**Exercise goal:**
Of all the lines in the entries below, give again exactly those starting at the line containing "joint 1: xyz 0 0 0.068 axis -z" and ending at the line containing "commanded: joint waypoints", both ends included, and no others.

[Start of section]

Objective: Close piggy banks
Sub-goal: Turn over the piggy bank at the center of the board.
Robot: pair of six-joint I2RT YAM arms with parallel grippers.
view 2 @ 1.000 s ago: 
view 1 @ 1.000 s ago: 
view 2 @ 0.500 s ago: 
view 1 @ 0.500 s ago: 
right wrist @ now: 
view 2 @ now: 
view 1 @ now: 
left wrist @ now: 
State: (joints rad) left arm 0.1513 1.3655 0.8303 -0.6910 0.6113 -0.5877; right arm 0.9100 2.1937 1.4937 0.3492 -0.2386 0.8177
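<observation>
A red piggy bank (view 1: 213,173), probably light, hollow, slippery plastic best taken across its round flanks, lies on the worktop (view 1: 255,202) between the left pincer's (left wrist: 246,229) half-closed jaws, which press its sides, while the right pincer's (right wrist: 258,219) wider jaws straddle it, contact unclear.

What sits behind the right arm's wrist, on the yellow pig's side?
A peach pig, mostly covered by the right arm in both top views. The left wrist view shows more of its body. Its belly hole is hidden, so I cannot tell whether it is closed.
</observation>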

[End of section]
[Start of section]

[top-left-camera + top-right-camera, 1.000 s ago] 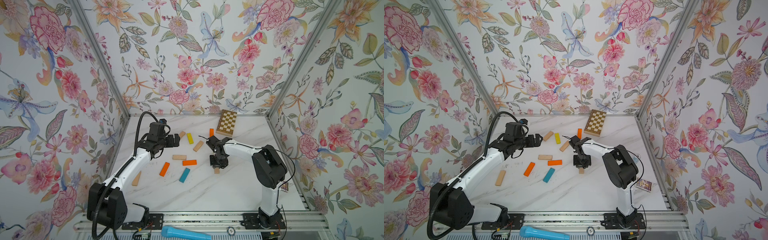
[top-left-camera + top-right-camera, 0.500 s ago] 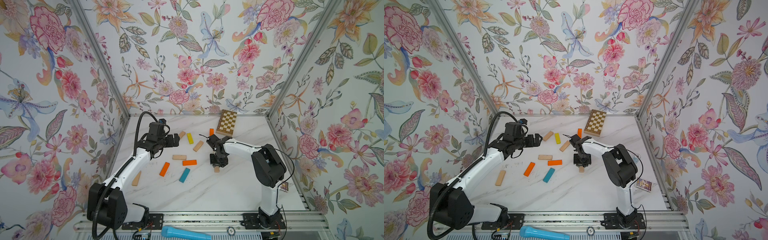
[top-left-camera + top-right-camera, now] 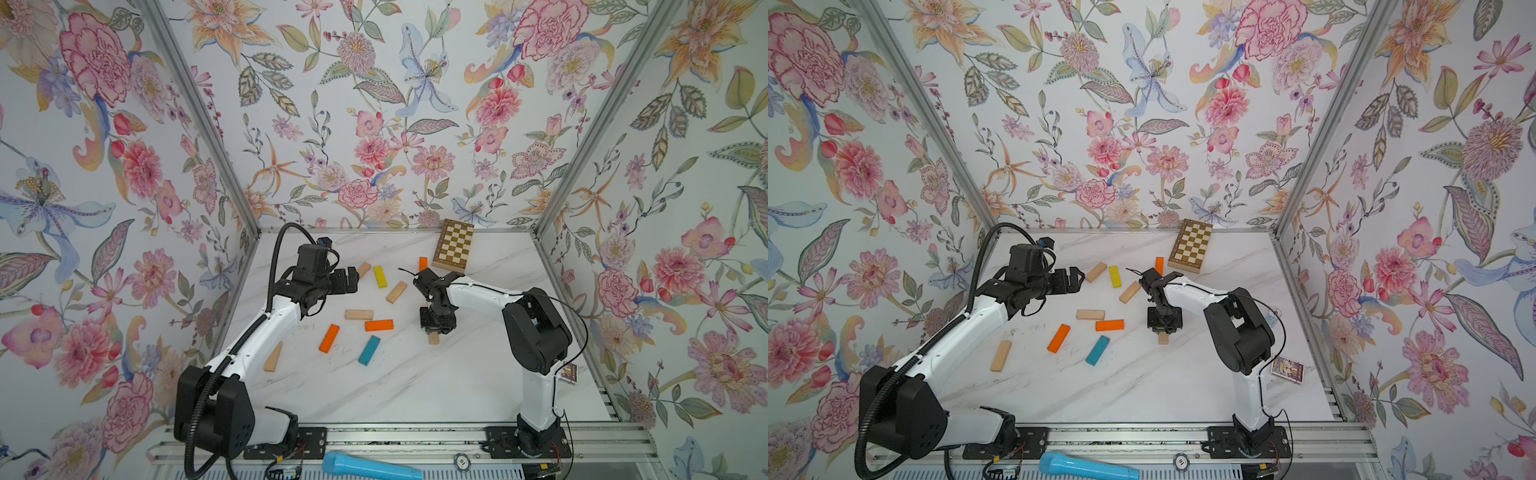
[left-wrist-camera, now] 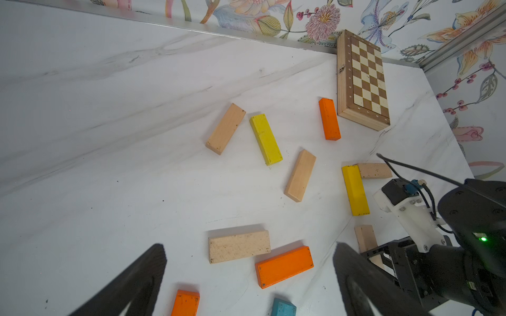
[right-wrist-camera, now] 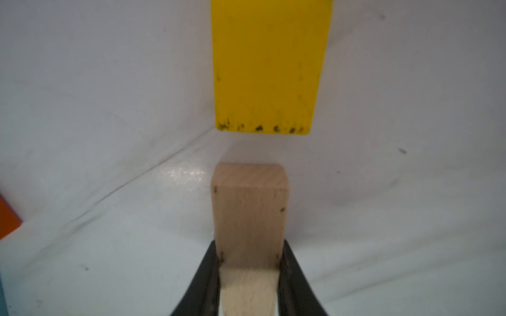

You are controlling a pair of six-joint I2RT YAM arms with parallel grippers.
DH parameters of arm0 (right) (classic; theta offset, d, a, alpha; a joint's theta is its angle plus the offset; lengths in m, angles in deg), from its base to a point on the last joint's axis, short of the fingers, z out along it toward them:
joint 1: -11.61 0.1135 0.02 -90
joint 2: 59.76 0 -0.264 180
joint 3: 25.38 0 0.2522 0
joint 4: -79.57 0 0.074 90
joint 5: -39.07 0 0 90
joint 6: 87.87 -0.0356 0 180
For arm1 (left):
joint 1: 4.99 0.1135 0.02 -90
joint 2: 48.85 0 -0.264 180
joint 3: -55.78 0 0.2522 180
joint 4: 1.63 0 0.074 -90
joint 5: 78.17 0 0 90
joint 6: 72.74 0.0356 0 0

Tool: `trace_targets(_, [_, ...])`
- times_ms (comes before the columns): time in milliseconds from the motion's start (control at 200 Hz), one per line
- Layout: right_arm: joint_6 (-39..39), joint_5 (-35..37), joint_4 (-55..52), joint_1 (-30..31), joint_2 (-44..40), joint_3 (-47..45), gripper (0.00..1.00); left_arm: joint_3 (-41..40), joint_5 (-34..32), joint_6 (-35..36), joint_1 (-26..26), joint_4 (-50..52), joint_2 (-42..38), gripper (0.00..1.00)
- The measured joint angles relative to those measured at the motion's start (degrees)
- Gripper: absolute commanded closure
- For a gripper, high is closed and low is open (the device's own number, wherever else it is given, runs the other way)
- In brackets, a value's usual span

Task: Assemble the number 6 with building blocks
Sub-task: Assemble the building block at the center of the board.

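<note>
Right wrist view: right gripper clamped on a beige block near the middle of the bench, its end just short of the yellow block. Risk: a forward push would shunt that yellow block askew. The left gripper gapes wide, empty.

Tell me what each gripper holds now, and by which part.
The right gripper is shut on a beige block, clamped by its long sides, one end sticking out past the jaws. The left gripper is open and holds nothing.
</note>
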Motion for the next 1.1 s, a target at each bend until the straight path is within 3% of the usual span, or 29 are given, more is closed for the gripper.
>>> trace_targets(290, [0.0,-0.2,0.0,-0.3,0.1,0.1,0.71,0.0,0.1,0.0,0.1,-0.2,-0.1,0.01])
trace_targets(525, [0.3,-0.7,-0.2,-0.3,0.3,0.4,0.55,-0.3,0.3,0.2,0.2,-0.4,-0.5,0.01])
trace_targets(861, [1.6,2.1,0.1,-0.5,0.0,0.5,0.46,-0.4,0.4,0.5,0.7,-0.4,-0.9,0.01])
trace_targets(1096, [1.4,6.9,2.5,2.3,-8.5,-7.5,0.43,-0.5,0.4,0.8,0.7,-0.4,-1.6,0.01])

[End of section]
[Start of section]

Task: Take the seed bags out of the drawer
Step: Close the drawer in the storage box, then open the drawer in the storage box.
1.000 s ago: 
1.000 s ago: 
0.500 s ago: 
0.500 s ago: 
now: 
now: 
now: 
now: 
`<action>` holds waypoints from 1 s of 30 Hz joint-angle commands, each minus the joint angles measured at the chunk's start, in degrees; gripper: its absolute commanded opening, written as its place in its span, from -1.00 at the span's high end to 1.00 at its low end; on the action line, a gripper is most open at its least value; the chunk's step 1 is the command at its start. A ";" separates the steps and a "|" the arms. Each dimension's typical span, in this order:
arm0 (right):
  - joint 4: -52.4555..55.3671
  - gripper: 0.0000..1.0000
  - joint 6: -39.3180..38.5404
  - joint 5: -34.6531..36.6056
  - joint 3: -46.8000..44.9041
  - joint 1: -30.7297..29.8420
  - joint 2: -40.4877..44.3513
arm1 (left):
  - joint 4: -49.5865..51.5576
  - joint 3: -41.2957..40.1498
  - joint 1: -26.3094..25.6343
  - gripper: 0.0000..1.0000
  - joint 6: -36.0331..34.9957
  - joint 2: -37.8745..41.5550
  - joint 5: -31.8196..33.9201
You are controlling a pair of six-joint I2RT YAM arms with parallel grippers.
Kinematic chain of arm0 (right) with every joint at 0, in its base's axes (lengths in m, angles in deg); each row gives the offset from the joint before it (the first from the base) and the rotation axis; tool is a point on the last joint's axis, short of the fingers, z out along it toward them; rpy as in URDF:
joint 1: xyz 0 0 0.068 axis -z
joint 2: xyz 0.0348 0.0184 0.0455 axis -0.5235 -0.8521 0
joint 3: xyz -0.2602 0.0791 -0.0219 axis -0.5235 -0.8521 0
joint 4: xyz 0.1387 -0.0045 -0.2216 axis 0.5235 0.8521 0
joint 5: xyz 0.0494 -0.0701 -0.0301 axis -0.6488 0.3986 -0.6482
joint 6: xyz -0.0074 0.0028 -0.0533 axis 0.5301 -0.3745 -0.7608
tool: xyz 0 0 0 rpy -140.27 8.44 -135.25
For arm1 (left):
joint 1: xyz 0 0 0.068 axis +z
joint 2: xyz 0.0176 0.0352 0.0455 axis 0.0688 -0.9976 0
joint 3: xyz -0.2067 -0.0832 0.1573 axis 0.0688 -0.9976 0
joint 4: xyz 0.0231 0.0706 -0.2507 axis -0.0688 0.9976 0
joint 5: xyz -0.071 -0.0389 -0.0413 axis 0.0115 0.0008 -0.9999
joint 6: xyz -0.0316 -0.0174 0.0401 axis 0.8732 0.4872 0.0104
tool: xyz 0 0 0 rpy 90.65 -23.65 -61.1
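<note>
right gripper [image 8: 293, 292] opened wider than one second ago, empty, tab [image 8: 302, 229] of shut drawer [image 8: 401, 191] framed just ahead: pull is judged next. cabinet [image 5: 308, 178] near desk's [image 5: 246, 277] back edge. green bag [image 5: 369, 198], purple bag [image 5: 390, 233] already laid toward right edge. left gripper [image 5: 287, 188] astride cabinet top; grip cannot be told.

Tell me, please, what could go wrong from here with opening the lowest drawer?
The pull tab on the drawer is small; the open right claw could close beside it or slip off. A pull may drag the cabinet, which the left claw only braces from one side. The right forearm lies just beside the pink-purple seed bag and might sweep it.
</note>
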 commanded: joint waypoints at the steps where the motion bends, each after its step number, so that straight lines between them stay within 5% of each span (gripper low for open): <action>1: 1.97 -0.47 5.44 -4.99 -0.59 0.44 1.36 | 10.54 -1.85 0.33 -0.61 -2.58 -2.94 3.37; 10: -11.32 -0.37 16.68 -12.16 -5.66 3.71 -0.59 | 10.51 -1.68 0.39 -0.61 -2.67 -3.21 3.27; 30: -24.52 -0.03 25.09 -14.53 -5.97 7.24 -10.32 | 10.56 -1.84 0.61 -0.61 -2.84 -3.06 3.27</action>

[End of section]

**Solution for this exercise:**
joint 1: xyz 0 0 0.068 axis -z
joint 2: xyz 0.0348 0.0184 0.0455 axis -0.5235 -0.8521 0
joint 3: xyz -0.2602 0.0791 -0.0219 axis -0.5235 -0.8521 0
joint 4: xyz 0.1387 -0.0045 -0.2216 axis 0.5235 0.8521 0
joint 5: xyz 0.0494 -0.0701 -0.0301 axis -0.6488 0.3986 -0.6482
joint 6: xyz -0.0074 0.0028 -0.0533 axis 0.5301 -0.3745 -0.7608
tool: xyz 0 0 0 rpy -140.27 8.44 -135.25
For arm1 (left):
joint 1: xyz 0 0 0.068 axis +z
joint 2: xyz 0.0176 0.0352 0.0455 axis 0.0688 -0.9976 0
joint 3: xyz -0.2067 -0.0832 0.1573 axis 0.0688 -0.9976 0
joint 4: xyz 0.0231 0.0706 -0.2507 axis -0.0688 0.9976 0
joint 5: xyz -0.071 -0.0389 -0.0413 axis 0.0115 0.0008 -0.9999
joint 6: xyz -0.0316 -0.0174 0.0401 axis 0.8732 0.4872 0.0104
tool: xyz 0 0 0 rpy 90.65 -23.65 -61.1
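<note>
right gripper [image 8: 293, 292] opened wider than one second ago, empty, tab [image 8: 302, 229] of shut drawer [image 8: 401, 191] framed just ahead: pull is judged next. cabinet [image 5: 308, 178] near desk's [image 5: 246, 277] back edge. green bag [image 5: 369, 198], purple bag [image 5: 390, 233] already laid toward right edge. left gripper [image 5: 287, 188] astride cabinet top; grip cannot be told.

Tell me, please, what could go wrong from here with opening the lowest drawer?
The pull tab on the drawer is small; the open right claw could close beside it or slip off. A pull may drag the cabinet, which the left claw only braces from one side. The right forearm lies just beside the pink-purple seed bag and might sweep it.
</note>
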 commanded: joint waypoints at the steps where the motion bends, each after its step number, so that straight lines between them stay within 5% of each span (gripper low for open): <action>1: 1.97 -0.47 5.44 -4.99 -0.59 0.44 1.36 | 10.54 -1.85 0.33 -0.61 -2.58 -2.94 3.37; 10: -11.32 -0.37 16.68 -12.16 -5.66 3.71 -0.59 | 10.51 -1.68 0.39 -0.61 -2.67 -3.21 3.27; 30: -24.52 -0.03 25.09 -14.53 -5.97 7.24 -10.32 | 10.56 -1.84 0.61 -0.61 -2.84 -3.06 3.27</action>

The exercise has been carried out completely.